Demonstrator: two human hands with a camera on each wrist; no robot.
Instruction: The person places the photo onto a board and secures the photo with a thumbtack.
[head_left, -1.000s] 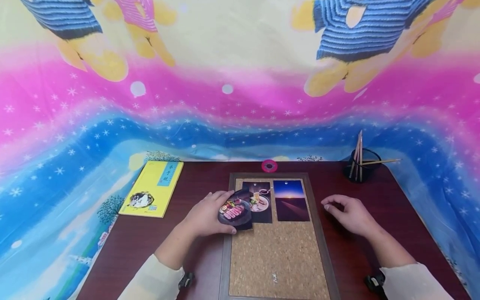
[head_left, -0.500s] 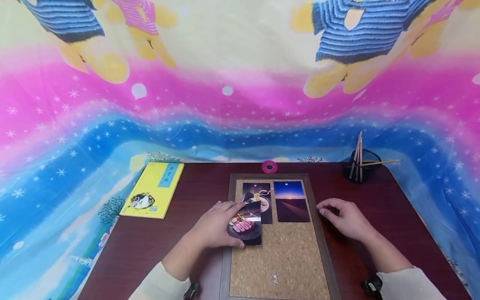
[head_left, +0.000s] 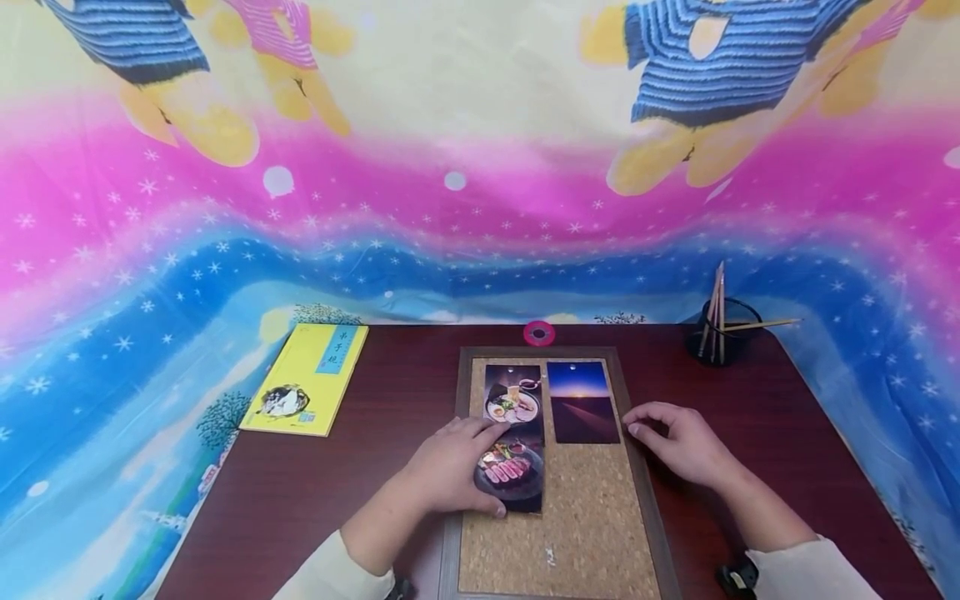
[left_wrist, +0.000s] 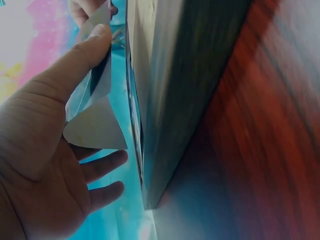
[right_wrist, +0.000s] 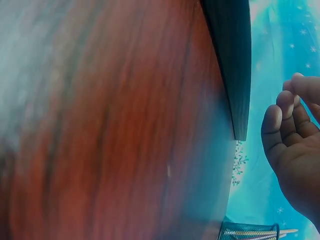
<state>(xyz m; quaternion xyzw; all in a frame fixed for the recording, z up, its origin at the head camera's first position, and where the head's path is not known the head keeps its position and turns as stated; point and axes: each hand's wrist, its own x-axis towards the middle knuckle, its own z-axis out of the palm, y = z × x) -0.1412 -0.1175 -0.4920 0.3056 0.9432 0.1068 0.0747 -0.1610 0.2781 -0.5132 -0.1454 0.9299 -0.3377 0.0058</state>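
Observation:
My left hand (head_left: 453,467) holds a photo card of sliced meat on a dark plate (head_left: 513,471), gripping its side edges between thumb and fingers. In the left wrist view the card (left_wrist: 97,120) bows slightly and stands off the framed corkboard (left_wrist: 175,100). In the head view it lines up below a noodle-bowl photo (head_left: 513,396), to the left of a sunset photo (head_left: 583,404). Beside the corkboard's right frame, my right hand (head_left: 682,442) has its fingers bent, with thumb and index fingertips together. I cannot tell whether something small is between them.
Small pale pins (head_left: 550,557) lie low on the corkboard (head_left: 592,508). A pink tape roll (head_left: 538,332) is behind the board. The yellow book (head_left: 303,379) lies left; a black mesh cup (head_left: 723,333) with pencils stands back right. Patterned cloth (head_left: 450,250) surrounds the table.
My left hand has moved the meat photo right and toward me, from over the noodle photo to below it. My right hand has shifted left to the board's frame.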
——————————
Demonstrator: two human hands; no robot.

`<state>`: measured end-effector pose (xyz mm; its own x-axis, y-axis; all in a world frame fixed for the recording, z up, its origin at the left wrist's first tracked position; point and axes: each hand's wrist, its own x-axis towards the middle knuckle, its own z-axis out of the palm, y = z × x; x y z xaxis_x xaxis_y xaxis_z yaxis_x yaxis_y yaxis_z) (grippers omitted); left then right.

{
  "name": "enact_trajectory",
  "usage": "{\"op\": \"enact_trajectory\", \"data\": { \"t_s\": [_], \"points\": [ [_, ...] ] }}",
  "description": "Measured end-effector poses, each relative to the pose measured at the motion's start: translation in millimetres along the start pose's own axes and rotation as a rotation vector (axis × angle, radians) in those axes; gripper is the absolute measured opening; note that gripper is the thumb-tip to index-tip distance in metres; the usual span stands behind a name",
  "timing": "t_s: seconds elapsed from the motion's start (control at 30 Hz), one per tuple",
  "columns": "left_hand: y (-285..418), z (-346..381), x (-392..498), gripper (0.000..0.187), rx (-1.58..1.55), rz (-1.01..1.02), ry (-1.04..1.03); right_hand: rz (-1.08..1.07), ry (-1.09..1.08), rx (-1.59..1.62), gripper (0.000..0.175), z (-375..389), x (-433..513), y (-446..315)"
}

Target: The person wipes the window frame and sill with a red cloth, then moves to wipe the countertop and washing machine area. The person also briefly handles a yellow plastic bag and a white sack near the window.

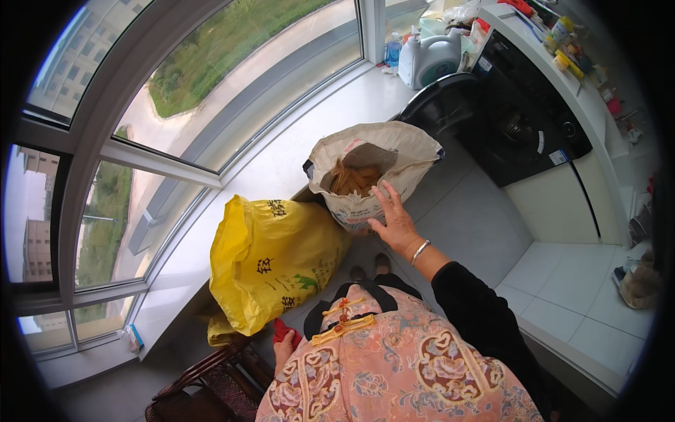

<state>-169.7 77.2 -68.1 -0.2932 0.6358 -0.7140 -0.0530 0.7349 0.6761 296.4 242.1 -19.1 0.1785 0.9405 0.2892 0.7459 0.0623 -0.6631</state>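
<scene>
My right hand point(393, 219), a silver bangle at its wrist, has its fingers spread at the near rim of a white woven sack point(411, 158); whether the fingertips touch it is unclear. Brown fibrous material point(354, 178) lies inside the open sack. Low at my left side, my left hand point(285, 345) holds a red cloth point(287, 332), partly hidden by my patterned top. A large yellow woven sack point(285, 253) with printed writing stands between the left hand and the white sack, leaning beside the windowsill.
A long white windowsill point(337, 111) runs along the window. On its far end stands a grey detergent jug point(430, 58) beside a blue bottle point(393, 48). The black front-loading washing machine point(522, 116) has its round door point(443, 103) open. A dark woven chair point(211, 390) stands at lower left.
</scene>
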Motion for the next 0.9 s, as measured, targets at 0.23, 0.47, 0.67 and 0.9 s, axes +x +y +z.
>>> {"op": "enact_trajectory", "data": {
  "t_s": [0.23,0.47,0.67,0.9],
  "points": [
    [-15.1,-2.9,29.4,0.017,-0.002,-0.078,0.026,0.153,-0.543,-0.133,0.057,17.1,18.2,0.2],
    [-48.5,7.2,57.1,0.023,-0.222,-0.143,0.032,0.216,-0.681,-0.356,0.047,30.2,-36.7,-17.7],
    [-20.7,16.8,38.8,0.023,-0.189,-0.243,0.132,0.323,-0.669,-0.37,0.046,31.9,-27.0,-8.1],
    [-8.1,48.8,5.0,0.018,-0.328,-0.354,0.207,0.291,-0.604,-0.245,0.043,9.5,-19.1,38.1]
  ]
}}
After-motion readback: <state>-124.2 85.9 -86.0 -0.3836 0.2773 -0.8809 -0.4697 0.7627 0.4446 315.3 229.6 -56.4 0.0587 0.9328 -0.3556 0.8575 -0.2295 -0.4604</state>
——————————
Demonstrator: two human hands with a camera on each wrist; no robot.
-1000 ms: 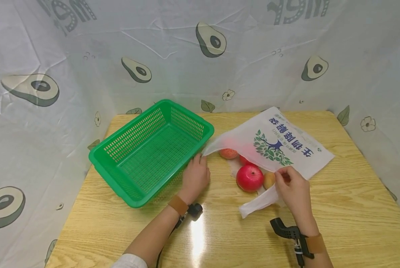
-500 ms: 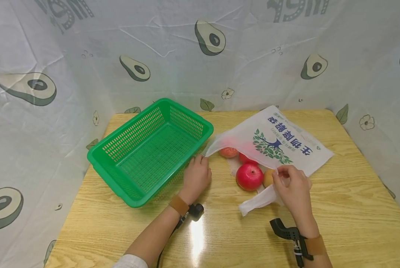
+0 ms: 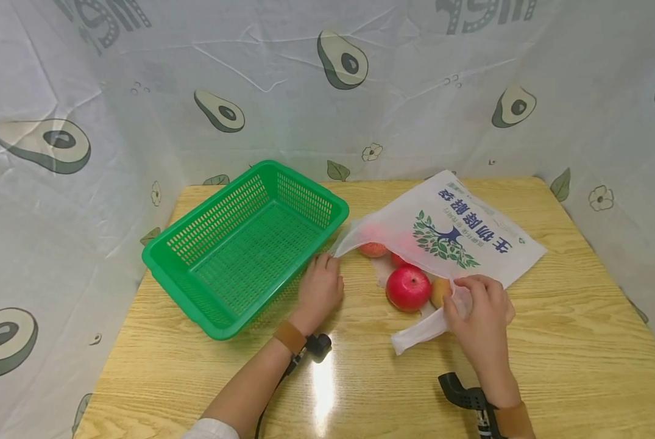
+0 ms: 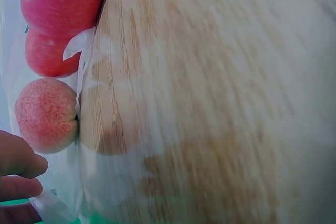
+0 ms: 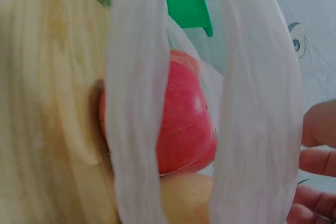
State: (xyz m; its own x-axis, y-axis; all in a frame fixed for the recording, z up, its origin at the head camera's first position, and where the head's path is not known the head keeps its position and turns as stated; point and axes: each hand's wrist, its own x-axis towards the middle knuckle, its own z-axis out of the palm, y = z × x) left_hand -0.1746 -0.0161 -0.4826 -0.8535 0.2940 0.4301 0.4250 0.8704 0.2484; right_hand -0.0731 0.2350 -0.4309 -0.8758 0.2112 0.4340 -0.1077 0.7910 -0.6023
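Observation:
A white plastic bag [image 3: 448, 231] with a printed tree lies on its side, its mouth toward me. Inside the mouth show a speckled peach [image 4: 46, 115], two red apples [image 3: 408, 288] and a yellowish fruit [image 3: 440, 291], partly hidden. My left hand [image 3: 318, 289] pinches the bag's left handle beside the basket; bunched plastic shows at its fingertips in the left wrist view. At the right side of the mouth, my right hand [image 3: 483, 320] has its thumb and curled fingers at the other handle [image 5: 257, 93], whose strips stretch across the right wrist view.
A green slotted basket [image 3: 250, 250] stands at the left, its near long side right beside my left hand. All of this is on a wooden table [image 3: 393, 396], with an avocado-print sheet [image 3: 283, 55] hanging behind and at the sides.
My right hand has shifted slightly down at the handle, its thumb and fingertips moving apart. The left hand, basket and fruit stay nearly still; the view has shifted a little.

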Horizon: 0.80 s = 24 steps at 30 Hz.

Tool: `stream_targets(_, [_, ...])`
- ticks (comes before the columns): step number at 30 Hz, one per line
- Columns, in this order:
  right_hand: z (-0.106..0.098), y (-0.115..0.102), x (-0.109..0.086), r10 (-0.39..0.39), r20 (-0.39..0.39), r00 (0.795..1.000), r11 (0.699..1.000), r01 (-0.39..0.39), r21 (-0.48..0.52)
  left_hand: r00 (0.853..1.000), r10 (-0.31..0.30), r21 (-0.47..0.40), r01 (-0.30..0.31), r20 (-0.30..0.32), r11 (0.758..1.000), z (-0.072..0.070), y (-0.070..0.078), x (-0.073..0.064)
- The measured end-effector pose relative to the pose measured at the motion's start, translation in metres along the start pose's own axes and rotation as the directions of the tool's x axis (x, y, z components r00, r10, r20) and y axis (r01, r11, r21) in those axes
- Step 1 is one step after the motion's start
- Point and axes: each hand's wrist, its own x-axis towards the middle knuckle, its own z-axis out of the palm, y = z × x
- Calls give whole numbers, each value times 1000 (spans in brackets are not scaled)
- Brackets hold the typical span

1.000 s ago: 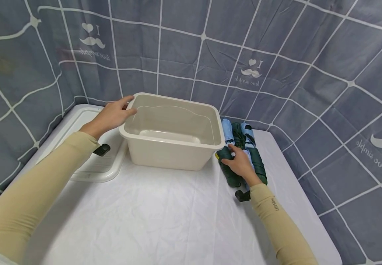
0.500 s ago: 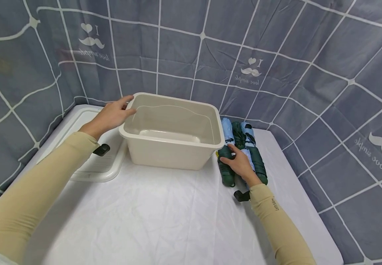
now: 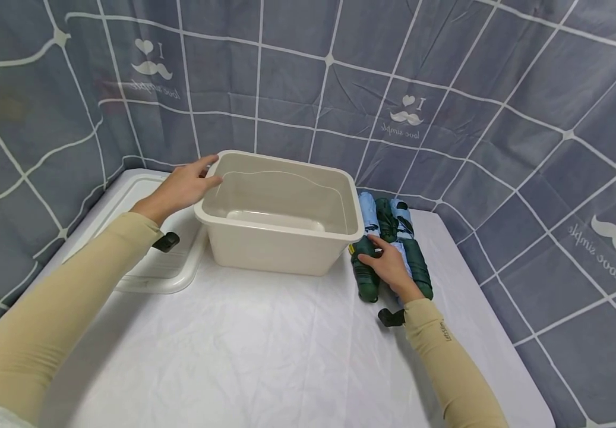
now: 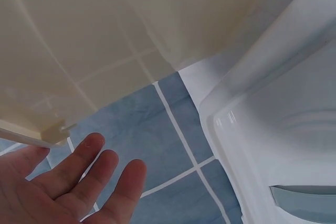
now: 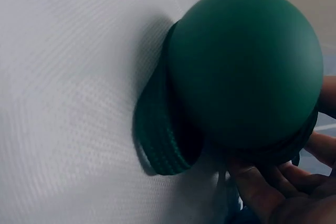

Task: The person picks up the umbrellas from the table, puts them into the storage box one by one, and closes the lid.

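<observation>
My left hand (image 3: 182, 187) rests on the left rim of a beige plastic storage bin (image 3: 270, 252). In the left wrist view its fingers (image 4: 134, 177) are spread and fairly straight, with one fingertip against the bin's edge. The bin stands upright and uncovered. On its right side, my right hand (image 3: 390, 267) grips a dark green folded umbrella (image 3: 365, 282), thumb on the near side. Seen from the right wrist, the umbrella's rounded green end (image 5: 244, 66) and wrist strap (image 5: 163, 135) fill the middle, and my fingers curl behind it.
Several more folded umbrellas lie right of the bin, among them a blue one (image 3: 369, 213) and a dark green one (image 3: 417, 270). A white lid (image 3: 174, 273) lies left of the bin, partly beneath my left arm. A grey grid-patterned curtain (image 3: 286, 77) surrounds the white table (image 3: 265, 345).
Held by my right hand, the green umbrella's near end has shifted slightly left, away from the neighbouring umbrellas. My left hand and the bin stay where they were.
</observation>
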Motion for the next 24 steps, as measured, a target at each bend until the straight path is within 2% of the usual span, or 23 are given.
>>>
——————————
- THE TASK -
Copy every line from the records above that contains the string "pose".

- RESPONSE AREA -
`<state>`: measured end-effector pose (xyz mm; its own x-axis, y-axis; all in a world frame fixed for the recording, z up, its origin at the left wrist's first tracked position; point and axes: each hand's wrist, its own x-axis towards the middle knuckle, its own z-axis out of the palm, y = z × x; x y z xaxis_x xaxis_y xaxis_z yaxis_x yaxis_y yaxis_z) (grippers omitted); left then right.
  "description": "Measured end-effector poses, each relative to the pose measured at the motion's start: translation in millimetres along the start pose's own axes and rotation as a rotation vector (axis × angle, radians) in those axes; gripper is the absolute measured opening; note that gripper is the thumb-tip to index-tip distance in metres; the usual span stands behind a name",
- The measured end-effector pose relative to the pose measured at the motion's start, translation in metres along the start pose's own axes and rotation as the directions of the tool's x axis (x, y, z components r00, r10, r20) and y axis (r01, r11, r21) in those axes

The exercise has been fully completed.